__Work required__
In the data below, reproduce everything exactly except the images.

__Exercise data__
=====

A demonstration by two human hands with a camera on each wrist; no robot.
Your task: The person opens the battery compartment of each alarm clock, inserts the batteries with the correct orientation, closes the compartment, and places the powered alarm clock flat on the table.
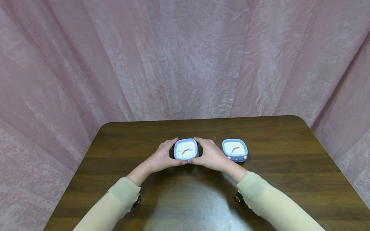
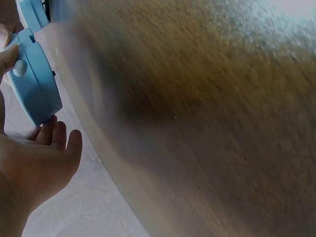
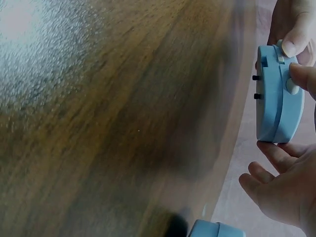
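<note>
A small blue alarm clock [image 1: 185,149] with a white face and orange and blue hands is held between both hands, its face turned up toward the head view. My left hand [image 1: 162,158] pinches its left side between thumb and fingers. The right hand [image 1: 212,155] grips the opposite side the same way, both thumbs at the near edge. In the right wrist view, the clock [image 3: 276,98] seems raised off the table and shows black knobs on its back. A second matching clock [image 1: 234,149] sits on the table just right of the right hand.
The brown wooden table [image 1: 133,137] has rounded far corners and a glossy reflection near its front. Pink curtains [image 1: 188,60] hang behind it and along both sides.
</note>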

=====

__Response for this exercise__
A demonstration by two human hands with a camera on each wrist; no robot.
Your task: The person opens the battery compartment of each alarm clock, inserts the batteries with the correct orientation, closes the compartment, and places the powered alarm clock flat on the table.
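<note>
A small blue alarm clock [image 1: 185,149] with a white face and orange and blue hands is held between both hands, its face turned up toward the head view. My left hand [image 1: 162,158] pinches its left side between thumb and fingers. The right hand [image 1: 212,155] grips the opposite side the same way, both thumbs at the near edge. In the right wrist view, the clock [image 3: 276,98] seems raised off the table and shows black knobs on its back. A second matching clock [image 1: 234,149] sits on the table just right of the right hand.
The brown wooden table [image 1: 133,137] has rounded far corners and a glossy reflection near its front. Pink curtains [image 1: 188,60] hang behind it and along both sides.
</note>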

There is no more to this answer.